Requirement
Leave the pictures out and repeat the rest of the data below exactly.

Exercise data
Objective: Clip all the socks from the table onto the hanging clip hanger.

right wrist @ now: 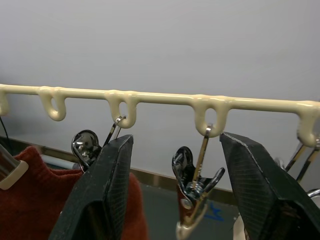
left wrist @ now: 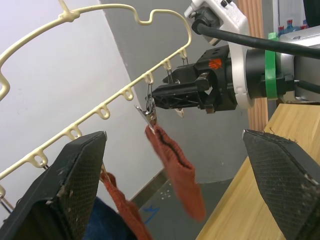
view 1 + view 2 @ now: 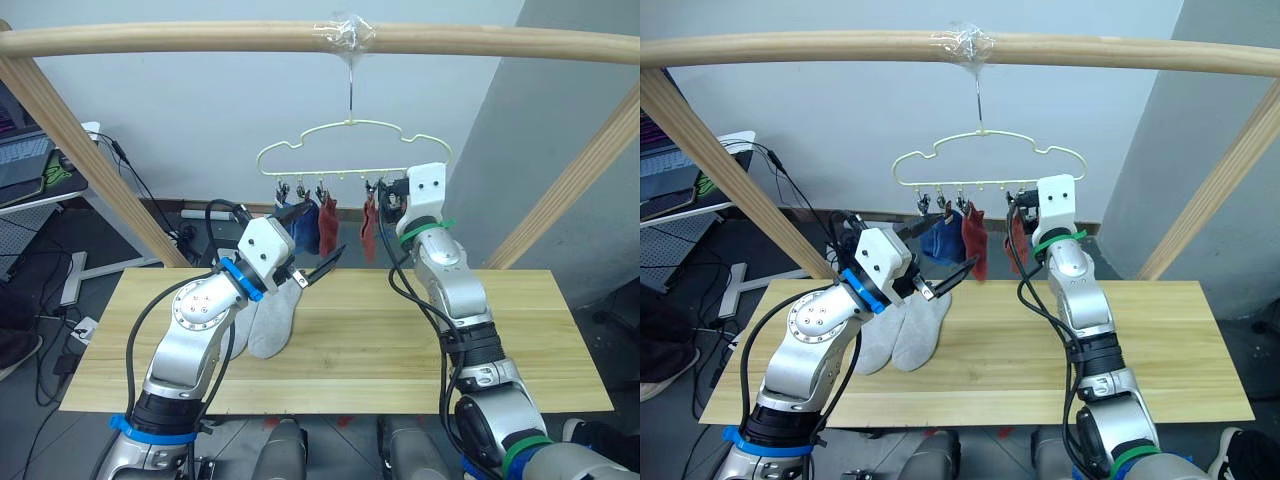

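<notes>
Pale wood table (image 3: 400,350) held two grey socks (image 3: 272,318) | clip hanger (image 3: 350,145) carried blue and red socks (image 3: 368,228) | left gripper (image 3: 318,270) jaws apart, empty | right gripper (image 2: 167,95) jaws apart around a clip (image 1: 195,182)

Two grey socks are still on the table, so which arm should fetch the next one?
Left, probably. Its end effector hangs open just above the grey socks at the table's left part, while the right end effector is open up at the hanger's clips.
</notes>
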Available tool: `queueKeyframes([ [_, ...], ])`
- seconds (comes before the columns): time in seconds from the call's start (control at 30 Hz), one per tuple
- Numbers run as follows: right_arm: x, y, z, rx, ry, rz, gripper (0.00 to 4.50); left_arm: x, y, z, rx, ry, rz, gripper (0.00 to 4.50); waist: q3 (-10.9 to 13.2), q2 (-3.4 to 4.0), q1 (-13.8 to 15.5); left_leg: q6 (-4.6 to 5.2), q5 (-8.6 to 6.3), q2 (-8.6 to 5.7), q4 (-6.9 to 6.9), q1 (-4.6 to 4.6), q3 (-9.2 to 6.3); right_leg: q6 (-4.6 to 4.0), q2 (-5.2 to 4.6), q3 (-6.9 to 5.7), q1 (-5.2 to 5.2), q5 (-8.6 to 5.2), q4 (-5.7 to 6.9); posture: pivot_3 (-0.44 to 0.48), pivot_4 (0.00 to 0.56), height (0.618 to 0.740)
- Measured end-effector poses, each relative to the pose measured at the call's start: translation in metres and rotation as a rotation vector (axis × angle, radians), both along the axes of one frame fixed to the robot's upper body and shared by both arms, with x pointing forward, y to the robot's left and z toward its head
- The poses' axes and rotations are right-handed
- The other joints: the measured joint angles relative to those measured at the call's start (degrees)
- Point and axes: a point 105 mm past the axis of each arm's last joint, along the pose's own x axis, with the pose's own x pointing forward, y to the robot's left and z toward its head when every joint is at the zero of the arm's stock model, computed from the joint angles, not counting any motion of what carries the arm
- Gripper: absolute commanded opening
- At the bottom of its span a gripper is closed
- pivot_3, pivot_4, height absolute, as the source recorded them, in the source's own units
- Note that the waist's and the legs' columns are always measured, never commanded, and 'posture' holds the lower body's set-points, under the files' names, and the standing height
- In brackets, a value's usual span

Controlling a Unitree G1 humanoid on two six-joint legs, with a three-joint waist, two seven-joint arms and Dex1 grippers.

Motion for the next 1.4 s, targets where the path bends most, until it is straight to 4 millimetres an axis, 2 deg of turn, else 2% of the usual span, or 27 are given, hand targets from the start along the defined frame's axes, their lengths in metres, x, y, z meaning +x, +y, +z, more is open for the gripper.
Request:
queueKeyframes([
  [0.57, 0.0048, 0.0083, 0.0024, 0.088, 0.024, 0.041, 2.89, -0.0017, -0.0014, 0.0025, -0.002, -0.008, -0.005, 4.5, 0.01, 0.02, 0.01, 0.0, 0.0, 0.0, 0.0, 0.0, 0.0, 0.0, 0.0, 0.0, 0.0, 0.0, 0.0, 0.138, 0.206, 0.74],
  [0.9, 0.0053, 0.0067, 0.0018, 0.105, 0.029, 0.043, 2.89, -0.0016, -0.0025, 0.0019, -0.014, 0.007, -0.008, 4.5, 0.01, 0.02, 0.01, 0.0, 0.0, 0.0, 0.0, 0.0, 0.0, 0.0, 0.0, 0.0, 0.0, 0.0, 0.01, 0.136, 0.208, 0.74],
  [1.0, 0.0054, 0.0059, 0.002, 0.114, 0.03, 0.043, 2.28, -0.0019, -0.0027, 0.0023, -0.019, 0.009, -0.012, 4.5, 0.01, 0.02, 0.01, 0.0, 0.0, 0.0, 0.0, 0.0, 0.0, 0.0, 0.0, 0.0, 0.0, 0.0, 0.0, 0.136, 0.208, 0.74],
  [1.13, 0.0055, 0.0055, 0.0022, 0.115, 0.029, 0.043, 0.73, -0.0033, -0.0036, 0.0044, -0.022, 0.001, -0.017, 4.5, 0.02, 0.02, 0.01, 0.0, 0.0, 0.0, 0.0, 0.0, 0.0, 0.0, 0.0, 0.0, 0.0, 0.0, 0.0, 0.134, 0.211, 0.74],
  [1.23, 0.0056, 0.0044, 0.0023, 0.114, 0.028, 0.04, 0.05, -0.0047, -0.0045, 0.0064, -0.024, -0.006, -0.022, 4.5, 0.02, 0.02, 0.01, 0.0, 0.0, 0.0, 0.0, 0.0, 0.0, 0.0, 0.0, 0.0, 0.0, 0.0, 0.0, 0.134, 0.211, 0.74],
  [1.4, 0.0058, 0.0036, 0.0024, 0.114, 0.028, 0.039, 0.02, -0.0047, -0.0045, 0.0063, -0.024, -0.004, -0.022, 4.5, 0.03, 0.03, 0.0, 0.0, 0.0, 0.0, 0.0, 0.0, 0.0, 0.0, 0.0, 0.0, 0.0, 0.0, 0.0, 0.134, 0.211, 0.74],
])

Exercise response
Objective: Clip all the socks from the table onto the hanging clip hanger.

right wrist @ now: 
left wrist @ now: 
view 1 + view 2 @ now: 

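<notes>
Pale wood table (image 3: 400,350) held two grey socks (image 3: 272,318) | clip hanger (image 3: 350,145) carried blue and red socks (image 3: 368,228) | left gripper (image 3: 318,270) jaws apart, empty | right gripper (image 2: 167,95) jaws apart around a clip (image 1: 195,182)

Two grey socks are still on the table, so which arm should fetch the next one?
Left, probably. Its end effector hangs open just above the grey socks at the table's left part, while the right end effector is open up at the hanger's clips.
</notes>
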Available tool: `queueKeyframes([ [_, ...], ])`
- seconds (comes before the columns): time in seconds from the call's start (control at 30 Hz), one per tuple
- Numbers run as follows: right_arm: x, y, z, rx, ry, rz, gripper (0.00 to 4.50); left_arm: x, y, z, rx, ry, rz, gripper (0.00 to 4.50); waist: q3 (-10.9 to 13.2), q2 (-3.4 to 4.0), q1 (-13.8 to 15.5); left_leg: q6 (-4.6 to 5.2), q5 (-8.6 to 6.3), q2 (-8.6 to 5.7), q4 (-6.9 to 6.9), q1 (-4.6 to 4.6), q3 (-9.2 to 6.3); right_leg: q6 (-4.6 to 4.0), q2 (-5.2 to 4.6), q3 (-6.9 to 5.7), q1 (-5.2 to 5.2), q5 (-8.6 to 5.2), q4 (-5.7 to 6.9); posture: pivot_3 (-0.44 to 0.48), pivot_4 (0.00 to 0.56), height (0.618 to 0.740)
- Measured end-effector poses, each relative to the pose measured at the call's start: translation in metres and rotation as a rotation vector (axis × angle, radians), both along the axes of one frame fixed to the robot's upper body and shared by both arms, with x pointing forward, y to the robot's left and z toward its head
- The poses' axes and rotations are right-handed
- The other joints: the measured joint angles relative to those measured at the call's start (degrees)
- Point and axes: a point 105 mm past the axis of each arm's last joint, along the pose's own x axis, with the pose's own x pointing forward, y to the robot's left and z toward its head when every joint is at the zero of the arm's stock model, computed from the joint angles, not counting any motion of what carries the arm
- Gripper: absolute commanded opening
- At the bottom of its span a gripper is closed
- pivot_3, pivot_4, height absolute, as the source recorded them, in the source's own units
- Note that the waist's and the legs' columns are always measured, never commanded, and 'posture' holds the lower body's set-points, under the files' names, and the standing height
- In brackets, a value's usual span

Controlling a Unitree G1 humanoid on two six-joint legs, with a three-joint waist, two seven-joint arms and Dex1 grippers.

Motion for the next 1.4 s, targets where the path bends most, until it is straight to 4 millimetres an axis, 2 deg of turn, else 2% of the usual span, or 27 are given, hand targets from the start along the defined frame's axes, their lengths in metres, x, y, z meaning +x, +y, +z, more is open for the gripper.
Request:
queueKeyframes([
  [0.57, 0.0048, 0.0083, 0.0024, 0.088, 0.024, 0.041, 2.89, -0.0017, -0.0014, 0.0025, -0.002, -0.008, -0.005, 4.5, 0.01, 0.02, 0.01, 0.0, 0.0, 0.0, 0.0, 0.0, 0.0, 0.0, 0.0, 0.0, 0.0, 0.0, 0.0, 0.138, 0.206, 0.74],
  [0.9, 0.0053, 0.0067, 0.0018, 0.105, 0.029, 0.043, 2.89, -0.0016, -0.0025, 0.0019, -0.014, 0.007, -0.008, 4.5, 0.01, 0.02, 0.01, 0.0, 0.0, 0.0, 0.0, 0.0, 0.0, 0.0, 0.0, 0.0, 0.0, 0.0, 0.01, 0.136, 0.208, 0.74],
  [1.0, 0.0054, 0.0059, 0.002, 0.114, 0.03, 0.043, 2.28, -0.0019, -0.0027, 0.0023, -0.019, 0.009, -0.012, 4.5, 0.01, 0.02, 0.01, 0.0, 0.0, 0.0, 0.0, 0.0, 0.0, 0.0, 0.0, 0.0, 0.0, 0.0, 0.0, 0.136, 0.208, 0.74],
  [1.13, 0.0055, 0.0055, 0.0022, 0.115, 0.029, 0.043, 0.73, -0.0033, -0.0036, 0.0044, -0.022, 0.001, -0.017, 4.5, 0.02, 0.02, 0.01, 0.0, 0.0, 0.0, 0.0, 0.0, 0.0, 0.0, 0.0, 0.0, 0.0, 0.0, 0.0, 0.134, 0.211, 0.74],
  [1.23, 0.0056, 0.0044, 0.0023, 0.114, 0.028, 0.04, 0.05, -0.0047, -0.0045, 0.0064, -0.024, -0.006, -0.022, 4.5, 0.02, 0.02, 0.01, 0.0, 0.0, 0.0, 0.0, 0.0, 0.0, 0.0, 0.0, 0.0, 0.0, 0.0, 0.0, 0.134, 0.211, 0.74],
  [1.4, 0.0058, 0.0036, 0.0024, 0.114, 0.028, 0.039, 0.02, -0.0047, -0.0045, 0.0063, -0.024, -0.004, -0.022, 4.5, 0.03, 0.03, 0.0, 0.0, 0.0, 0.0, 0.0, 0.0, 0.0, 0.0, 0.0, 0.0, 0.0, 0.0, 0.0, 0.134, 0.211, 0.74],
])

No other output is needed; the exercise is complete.